Generation is not one call. It is: draft → gate-check pass (against the load-bearing gate criteria) → revise → store. The gate-check is the automatic stand-in for the authoring workflow's review.

Control stays ReasoningBank's native condenser (SUCCESSFUL_SI/FAILED_SI, unchanged) — the fair baseline, not a strawman.

Hypothesis (sharpened)

Because the native condenser already exhorts concreteness and still fails, any gain is attributable to structure (Trigger/Mechanism/Scope/Form) + enforcement (gate-check loop), not wording. Predictions, measured by the protocol's perturbation set:

  • Treatment shows a larger performance drop under Corrupt/Irrelevant/Filler than control → its content is causally load-bearing (more faithful) where the naive one is decorative.
  • Treatment reduces the paper's Table-1 failure modes (distraction / overreliance / premature) → Scope and grounding prevent ungrounded over-application.
  • Null result is informative: if treatment is also inert, faithfulness is not reachable by artifact form alone (supports the activation-channel half — fork A).

Theory-transfer watch

Our condensation theory was built for authored artifacts. Forcing it onto raw traces in an automatic loop may strain it — e.g. the system-definition vs knowledge-artifact distinction, or register, may not map cleanly. Where it strains is a candidate durable note when the workshop closes, independent of the experiment's numeric result.
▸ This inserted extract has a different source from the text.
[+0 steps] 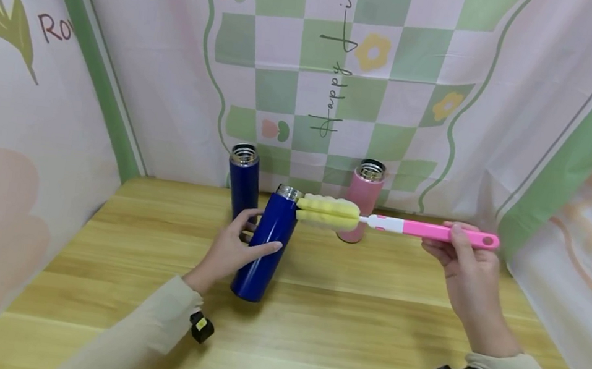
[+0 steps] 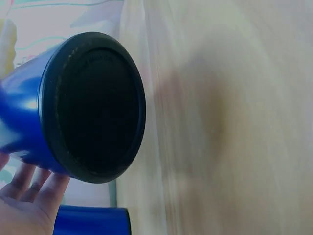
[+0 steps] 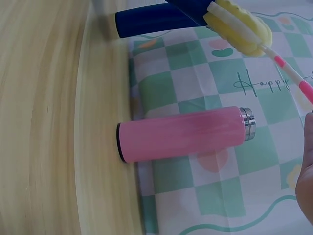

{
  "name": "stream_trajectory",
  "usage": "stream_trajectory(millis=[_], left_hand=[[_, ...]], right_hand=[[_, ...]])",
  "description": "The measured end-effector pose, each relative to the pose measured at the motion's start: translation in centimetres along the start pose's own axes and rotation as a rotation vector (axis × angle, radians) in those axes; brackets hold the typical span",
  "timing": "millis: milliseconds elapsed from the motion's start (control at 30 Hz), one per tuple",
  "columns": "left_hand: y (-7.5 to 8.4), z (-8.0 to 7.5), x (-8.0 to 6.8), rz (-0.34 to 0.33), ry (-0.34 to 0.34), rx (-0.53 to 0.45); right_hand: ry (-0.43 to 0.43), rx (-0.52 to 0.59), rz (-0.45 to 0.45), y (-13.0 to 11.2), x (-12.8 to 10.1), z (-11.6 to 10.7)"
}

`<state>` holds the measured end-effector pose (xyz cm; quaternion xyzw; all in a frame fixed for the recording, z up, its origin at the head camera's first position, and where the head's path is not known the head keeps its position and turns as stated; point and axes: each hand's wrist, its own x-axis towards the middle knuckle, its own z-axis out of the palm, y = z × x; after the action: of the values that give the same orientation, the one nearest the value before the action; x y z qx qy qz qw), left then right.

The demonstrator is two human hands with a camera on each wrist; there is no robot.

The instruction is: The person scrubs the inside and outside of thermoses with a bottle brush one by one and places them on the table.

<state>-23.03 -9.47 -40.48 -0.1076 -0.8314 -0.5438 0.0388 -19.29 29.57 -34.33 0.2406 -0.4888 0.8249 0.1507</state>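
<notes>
My left hand is curled around a dark blue metal bottle, which I hold tilted above the wooden table, its open steel mouth pointing far and right. My right hand pinches the pink plastic handle of a bottle brush; its yellow sponge head is just at the bottle mouth. Far behind, a second dark blue bottle stands upright on the left, and a pink bottle stands on the right.

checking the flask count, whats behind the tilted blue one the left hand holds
A second blue flask stands upright behind the tilted blue flask, and a pink flask stands further right. The second flask's lower part is hidden by the left hand.
</notes>
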Motion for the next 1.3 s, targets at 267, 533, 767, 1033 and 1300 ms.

Open forks (do not resolve here)

Fork A — activation channel. Change only the artifact, or also the injection? On-situation Trigger-matching vs ReasoningBank's top-k embedding prepend. Changing both confounds "better artifact" with "better activation." Candidate: two arms — (a) artifact-only swap, injection held constant; (b) artifact + Trigger-matched injection. The Trigger field is authored either way; whether it drives injection is the fork.

Fork B — how much gate suite in-loop. Full set per item is many LLM calls per task. Candidate load-bearing subset: claim-strength, explanatory-reach, grounding-alignment, trigger-presence — drop prose/style gates. The subset choice is itself a claim about what makes condensate faithful.

Fork C — drop human review entirely? The self-check pass is the automatic substitute for the authoring workflow's human gate. Whether gates-as-self-check preserve faithfulness without a human is a bet this experiment tests, not an assumption to bake in silently.